Net Neutrality: Imagine Paying For Google?
We live in dark times. The media often tell us that our generation’s (the ‘millennial’ generation) largest problem is deciding which people to befriend on social media. That is not our world right now. We are facing crucial challenges to the very pillars of democracy. Sort of.
Recently, the US Government made a decision to scrap certain rules relating to the Internet bringing an end to the concept of net neutrality. Without net neutrality Internet Service Providers (ISPs) – such as AT&T, BT and Virgin Media – will be able to slow down some sites, make others faster, or even block certain websites. It could even effect how much you pay. It is difficult to pinpoint the precise consequences of ending net neutrality, but we gave it a go anyway.
Potential Consequence #1: Blocked
You’re a customer of the fictional company ‘Mary Media’; they are an ISP that sell you your internet service. Having paid for their service, you sit down to watch your favourite streaming service ‘Petflix’. Unfortunately, it is blocked. ‘Mary Media’ have their own streaming service called ‘Wetflix’ and they don’t like the competition from ‘Petflix’. You’re pretty pissed off. You decide to complain about the situation, and what ‘Mary Media’ has done, on the online forum ‘Read-it’. But that is blocked too.
This is probably the bleakest future and is one a lot of people are afraid of. If this happens, Internet Service Providers will be able to exert a huge amount of control over the Internet and dictate what you use it for. But, things may not be this bad.
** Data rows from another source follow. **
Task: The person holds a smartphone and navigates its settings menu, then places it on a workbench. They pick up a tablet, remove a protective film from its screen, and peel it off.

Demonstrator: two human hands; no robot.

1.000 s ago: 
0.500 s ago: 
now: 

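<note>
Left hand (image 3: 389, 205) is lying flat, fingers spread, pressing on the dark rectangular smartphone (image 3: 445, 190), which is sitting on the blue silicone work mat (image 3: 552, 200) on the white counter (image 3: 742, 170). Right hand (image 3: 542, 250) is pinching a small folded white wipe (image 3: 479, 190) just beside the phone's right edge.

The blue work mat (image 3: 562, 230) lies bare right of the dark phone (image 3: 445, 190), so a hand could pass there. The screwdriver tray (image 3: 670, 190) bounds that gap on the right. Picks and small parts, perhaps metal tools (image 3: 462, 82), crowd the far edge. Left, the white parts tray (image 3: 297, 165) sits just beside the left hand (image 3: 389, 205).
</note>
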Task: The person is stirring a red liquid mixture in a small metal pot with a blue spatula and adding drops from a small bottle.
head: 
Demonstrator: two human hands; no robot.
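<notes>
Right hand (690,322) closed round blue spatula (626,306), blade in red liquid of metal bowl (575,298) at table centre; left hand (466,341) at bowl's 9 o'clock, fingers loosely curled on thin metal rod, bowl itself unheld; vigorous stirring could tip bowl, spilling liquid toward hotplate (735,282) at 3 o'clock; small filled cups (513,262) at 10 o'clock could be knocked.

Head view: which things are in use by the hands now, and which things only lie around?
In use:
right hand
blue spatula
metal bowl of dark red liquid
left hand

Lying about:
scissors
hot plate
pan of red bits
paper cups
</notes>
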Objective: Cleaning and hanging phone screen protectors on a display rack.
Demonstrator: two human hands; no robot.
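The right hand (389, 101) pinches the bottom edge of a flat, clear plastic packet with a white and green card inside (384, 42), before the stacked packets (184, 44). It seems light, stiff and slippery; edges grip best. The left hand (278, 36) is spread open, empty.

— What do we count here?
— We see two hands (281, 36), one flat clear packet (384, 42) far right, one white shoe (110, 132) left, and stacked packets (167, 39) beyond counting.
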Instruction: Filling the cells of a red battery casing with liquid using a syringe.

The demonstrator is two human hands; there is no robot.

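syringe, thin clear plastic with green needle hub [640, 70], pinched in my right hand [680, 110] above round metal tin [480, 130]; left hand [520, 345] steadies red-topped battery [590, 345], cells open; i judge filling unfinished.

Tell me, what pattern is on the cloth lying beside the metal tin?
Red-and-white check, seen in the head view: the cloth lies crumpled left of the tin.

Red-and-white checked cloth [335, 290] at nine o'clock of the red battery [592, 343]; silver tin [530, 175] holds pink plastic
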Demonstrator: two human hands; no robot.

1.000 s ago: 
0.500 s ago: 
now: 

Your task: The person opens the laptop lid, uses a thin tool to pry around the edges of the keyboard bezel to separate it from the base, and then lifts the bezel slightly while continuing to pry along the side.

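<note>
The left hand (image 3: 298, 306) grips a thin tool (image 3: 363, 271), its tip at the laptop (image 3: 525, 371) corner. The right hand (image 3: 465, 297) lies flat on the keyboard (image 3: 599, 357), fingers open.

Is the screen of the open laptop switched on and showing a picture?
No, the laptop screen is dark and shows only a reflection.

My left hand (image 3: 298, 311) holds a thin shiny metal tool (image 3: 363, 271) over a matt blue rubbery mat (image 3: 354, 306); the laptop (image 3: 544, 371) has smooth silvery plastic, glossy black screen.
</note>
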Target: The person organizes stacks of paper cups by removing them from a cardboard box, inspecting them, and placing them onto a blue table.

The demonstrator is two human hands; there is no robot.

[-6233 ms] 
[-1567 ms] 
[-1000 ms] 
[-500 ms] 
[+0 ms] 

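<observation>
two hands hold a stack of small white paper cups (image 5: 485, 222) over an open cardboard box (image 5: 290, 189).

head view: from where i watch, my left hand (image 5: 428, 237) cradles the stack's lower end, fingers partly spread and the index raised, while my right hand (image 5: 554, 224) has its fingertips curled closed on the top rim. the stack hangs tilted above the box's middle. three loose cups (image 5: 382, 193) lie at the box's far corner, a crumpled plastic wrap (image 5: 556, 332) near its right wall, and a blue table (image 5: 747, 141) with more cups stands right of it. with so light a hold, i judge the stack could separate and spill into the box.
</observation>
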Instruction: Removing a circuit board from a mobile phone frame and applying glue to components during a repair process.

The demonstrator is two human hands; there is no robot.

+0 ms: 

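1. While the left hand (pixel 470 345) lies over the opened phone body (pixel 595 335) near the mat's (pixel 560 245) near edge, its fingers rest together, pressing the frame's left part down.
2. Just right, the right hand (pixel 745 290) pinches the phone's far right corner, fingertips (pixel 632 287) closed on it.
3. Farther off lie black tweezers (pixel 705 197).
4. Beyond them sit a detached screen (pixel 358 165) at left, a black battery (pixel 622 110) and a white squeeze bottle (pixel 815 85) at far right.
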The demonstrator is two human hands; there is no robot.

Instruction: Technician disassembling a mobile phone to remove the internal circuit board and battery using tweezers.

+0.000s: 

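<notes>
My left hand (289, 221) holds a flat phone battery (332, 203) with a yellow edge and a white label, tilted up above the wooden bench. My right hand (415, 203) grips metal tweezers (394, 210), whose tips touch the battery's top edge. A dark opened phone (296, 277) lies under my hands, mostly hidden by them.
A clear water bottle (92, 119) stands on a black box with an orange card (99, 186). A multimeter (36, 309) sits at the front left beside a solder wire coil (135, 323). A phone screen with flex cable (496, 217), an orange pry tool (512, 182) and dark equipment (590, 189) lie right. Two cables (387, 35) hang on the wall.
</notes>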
An ISP that took such drastic measures could face competition from one that didn't or the government could step in if things get too anti-competitive.
Potential Consequence #2: Unrestricted
In this future, you’re playing a game in virtual reality while downloading 1 terabyte of photos and files faster than ever. To top this all off, you’re monthly Internet bill is ridiculously cheap. This is because Internet services (such as ‘Petflix’) are paying ISPs (such as ‘Mary Media’) to help subsidise the cost of your Internet and build faster data connections (otherwise known as ‘fast lanes’). If you went on to ‘Read-it’, or any other of your favourite websites, you will find that none of them are blocked because ISPs just decided not to do that.
This potential consequence looks good. But is your ISP really going to lower your bill because Internet services pay them for a spot in the fast lane? Maybe. However, there isn’t loads of competition in the ISP market so there might not be a lot of incentive for them to do that.
Potential Consequence #3: Subscriptions
Ending net neutrality could result in tiered service provision. If you want access to ‘Petflix’ or other video services you’d just have to pay a little bit more. There will be a spectrum of costs for these services – some will be cheap and some will be more expensive. Essentially, it is the Internet we know now but we pay for it slightly differently. Portuguese telecoms provider MEO shows us an example of the more dramatic consequences of ending net neutrality. Their mobile packages are split so you have to pay additional charges to access popular apps, such as Facebook, WhatsApp and YouTube.
The final possibility is nothing really changes. ISPs decide not to do fast lanes or paid tiers of services because they fear consumer backlash or that the rules might change again. Honestly, it is difficult to say what the precise consequences of eradicating net neutrality will be. However, if we aren’t cautious we could quite easily slip into a world that shuns free speech and open communication…. and this would be a very bleak future indeed.